PROBLEM REQUIREMENTS
Within the data that follows, how many lines carry the string "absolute"? Give the number alone.

Top of RAW DATA

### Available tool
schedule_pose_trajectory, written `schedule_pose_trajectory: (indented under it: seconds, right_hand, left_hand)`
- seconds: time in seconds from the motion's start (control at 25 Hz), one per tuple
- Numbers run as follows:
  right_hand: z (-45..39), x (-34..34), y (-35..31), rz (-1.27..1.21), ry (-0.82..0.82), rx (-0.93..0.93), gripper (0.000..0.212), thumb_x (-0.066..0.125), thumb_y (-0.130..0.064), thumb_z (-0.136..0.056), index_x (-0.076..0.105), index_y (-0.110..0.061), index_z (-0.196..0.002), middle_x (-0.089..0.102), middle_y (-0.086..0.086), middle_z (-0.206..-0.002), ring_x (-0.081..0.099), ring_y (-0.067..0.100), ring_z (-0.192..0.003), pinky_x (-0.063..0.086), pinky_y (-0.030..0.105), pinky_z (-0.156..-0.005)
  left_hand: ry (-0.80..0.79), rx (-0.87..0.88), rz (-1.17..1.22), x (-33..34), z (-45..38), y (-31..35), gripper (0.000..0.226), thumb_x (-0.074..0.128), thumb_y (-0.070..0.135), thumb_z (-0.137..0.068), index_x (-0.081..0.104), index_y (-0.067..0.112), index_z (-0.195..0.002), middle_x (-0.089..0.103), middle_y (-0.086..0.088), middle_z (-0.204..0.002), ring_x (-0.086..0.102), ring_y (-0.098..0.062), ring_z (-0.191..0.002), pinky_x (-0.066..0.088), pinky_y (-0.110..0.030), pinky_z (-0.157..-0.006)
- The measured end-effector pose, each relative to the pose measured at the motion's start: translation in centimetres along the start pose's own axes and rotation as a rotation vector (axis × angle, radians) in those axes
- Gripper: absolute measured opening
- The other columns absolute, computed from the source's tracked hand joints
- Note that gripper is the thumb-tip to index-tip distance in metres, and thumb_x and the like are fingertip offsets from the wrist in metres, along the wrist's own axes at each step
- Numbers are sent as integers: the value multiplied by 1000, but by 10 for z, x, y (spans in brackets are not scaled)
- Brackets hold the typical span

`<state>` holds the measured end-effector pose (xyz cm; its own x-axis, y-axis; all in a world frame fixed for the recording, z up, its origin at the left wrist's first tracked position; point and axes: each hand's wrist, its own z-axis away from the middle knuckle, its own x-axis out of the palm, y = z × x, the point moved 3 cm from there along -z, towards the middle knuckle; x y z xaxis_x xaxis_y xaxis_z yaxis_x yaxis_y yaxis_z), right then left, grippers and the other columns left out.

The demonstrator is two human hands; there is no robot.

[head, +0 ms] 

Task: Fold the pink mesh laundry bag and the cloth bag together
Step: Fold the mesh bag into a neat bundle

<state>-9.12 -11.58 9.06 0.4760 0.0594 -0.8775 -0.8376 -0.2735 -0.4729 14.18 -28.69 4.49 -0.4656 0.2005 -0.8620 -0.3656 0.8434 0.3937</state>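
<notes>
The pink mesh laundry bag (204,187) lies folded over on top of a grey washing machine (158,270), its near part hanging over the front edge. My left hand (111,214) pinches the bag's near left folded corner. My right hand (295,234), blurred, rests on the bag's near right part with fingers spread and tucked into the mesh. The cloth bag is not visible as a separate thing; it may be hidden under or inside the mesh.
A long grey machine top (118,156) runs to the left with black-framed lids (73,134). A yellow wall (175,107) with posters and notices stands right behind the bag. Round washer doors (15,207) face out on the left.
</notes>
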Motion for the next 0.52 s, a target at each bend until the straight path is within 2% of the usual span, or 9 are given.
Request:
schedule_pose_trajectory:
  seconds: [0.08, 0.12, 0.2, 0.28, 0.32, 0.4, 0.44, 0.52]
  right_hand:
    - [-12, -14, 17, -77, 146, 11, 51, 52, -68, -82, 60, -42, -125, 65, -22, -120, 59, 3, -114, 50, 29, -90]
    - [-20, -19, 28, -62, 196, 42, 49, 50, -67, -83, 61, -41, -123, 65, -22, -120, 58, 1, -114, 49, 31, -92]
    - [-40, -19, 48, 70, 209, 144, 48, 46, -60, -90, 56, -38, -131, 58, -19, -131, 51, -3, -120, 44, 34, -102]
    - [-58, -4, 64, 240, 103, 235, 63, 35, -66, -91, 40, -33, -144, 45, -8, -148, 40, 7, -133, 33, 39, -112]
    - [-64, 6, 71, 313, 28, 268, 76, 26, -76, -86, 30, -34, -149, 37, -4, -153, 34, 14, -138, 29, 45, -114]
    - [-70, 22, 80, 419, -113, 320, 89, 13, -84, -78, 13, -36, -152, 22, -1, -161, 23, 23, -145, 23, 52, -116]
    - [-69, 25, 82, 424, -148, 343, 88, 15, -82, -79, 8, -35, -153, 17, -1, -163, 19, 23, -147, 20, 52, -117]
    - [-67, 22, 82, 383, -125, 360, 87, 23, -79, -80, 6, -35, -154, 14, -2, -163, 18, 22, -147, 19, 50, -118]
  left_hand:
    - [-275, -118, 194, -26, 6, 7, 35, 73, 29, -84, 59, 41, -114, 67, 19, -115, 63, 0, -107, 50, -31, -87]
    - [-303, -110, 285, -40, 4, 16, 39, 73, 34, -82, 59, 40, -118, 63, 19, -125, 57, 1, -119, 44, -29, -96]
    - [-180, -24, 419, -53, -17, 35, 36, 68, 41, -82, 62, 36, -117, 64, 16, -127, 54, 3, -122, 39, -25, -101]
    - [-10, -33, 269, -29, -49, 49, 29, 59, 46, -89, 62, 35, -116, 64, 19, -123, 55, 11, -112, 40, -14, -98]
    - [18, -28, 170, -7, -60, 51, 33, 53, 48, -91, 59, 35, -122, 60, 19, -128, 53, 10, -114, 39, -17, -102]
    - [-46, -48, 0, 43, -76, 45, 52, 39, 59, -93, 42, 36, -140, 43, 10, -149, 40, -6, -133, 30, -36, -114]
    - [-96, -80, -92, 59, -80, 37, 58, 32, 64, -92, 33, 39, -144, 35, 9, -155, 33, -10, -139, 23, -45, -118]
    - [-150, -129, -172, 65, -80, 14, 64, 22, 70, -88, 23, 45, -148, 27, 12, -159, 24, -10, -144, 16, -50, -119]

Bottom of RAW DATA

RESPONSE AREA
2